• Instructions to follow
Retype exactly the lines that run from the start of the data to the line holding "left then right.", including both, and only those.
[Opening The data section]
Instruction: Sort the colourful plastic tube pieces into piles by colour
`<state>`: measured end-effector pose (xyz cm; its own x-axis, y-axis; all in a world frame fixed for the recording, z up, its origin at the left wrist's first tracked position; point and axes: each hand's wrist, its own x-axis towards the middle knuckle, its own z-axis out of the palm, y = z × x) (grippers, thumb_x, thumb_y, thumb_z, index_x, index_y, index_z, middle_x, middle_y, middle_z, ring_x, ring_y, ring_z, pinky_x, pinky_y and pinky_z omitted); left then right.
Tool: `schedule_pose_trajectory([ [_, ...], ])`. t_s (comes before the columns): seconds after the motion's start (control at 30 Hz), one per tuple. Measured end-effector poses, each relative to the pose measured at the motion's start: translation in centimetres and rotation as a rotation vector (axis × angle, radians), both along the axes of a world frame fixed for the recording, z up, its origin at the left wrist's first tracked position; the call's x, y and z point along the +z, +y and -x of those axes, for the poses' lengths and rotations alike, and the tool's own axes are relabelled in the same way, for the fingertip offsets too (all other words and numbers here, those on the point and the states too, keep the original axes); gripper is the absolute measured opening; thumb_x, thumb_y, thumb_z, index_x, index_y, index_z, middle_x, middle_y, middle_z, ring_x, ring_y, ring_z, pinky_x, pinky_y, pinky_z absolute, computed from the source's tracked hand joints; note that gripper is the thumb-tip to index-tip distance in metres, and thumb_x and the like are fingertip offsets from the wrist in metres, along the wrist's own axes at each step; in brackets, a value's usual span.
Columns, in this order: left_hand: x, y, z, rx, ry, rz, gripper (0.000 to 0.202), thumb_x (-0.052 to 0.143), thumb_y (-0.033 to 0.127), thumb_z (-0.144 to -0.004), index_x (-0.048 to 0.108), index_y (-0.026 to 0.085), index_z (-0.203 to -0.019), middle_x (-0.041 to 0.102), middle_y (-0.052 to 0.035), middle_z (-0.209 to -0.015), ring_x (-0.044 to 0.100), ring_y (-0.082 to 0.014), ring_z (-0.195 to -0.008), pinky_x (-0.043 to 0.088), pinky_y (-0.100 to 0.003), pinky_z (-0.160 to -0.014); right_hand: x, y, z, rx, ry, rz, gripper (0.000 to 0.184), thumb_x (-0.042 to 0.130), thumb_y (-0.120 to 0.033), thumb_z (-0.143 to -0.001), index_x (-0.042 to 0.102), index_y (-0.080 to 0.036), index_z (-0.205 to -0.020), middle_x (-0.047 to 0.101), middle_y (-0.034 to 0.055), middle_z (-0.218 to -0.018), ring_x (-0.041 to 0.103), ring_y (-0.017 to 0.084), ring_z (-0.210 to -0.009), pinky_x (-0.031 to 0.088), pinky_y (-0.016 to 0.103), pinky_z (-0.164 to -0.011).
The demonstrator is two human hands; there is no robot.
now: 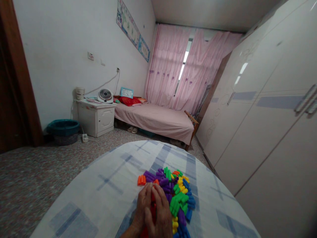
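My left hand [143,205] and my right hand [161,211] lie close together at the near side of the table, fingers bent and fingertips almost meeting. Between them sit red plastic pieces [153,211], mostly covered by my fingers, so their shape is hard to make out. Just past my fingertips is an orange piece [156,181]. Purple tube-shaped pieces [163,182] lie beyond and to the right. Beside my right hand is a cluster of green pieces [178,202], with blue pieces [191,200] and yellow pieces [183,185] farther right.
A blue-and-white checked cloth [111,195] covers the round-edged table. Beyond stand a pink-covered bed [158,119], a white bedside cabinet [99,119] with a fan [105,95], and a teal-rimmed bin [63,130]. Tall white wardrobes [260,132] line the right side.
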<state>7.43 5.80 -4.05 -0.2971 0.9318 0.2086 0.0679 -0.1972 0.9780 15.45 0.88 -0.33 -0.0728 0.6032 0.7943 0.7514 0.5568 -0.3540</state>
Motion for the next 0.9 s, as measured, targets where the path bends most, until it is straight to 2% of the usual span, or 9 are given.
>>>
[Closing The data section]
• Output of the task
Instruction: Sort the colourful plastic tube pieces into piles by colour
`<state>`: measured end-effector pose (xyz cm; its own x-axis, y-axis; all in a world frame fixed for the recording, z up, its origin at the left wrist's first tracked position; point and axes: each hand's wrist, its own x-axis towards the middle knuckle, its own z-axis out of the palm, y = z × x) (grippers, thumb_x, thumb_y, thumb_z, index_x, index_y, index_z, middle_x, middle_y, middle_z, ring_x, ring_y, ring_z, pinky_x, pinky_y and pinky_z omitted); left then right.

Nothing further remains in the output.